[Opening Given information section]
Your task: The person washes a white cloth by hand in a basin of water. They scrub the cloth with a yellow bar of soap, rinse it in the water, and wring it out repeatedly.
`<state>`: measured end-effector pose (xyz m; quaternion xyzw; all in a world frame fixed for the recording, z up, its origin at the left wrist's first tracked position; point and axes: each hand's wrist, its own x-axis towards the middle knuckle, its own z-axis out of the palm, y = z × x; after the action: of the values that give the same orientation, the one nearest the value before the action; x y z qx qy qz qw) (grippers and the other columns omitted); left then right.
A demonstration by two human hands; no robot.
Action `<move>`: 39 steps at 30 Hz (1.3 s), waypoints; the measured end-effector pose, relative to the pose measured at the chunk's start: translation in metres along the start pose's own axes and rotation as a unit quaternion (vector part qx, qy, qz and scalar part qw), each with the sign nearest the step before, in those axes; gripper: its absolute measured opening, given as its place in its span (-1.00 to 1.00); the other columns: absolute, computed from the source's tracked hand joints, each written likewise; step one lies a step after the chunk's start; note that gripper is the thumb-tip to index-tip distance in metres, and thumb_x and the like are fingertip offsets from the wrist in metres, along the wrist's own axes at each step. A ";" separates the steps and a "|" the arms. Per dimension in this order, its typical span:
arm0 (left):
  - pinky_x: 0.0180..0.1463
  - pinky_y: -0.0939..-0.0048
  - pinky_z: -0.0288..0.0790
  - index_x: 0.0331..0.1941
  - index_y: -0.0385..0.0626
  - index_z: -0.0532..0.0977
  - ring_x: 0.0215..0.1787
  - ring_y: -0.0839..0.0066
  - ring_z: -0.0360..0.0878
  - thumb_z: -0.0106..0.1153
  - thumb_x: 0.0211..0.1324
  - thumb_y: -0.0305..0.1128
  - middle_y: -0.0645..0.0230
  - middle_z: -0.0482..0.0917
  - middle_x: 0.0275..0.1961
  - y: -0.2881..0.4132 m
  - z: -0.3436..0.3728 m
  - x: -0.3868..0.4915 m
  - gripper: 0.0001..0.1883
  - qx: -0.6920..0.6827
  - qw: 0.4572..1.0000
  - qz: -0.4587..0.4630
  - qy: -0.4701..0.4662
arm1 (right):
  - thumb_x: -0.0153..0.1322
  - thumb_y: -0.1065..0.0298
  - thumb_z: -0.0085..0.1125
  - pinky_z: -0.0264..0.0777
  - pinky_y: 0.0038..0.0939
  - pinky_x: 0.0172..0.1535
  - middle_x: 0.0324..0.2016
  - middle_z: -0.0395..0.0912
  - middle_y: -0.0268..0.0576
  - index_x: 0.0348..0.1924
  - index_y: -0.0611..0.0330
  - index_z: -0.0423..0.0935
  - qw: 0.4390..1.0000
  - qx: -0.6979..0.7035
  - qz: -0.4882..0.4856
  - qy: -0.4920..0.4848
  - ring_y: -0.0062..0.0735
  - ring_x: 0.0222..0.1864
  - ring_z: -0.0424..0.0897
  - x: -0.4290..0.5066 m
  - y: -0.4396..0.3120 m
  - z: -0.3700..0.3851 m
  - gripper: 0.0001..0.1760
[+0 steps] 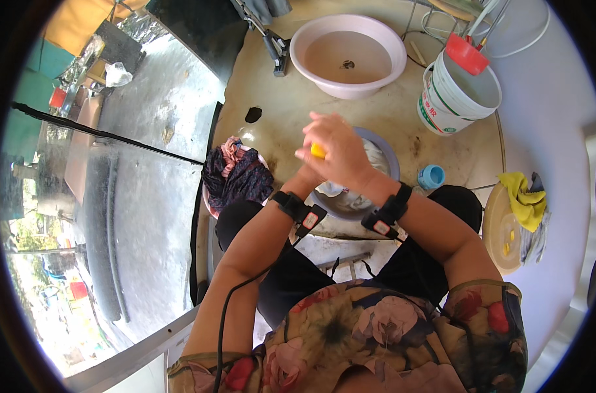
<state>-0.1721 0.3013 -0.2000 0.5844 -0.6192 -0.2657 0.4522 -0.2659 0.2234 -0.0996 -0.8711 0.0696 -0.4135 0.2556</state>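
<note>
My right hand (pixel 341 153) is closed around a small yellow piece (pixel 318 150), which looks like soap and shows between thumb and fingers. Beneath and behind it, my left hand (pixel 311 172) is pressed close and mostly hidden, so its fingers cannot be made out. Both hands are above a grey-blue basin (pixel 395 169) that holds wet white cloth (pixel 374 159). To the left, a pink basin (pixel 207 205) is heaped with dark patterned cloth (pixel 239 177) and a pink garment (pixel 230 156).
A large pale pink basin (pixel 300 64) of cloudy water stands ahead. A white bucket (pixel 445 110) with a red dipper (pixel 466 54) is at the right. Near my right knee are a blue jar (pixel 431 177) and a beige stool (pixel 494 231) with yellow pieces and cloths. Glass panels line the left.
</note>
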 end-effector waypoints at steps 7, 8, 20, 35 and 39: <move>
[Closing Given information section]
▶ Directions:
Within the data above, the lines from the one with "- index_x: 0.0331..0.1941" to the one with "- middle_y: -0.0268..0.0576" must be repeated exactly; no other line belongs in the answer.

▶ Task answer:
  - index_x: 0.0331..0.1941
  - index_y: -0.0385..0.0626
  - index_z: -0.0532..0.0977
  - ring_x: 0.0215..0.1787
  - ring_y: -0.0839..0.0066
  - ring_z: -0.0360..0.0878
  - thumb_z: -0.0106..0.1153
  - thumb_x: 0.0211..0.1324
  - thumb_y: -0.0305..0.1128
  - middle_y: -0.0645..0.0230
  - middle_z: -0.0482..0.0917
  - middle_x: 0.0275..0.1961
  - y: -0.2881..0.4132 m
  - z: -0.3436..0.3728 m
  - x: -0.3868..0.4915 m
  - gripper: 0.0001..0.1883
  - qx: -0.6920..0.6827
  - qw: 0.4572..1.0000
  - qz: -0.4587..0.4630
  - qy: -0.4701..0.4662
arm1 (right):
  - thumb_x: -0.0153..0.1322
  - thumb_y: -0.1065..0.0298
  - thumb_z: -0.0085..0.1125
  - pinky_z: -0.0264..0.0777
  - pinky_y: 0.0038..0.0939
  - pinky_x: 0.0172..0.1535
  - middle_x: 0.0324..0.2016
  - middle_z: -0.0395..0.0912
  - middle_y: -0.0268..0.0576

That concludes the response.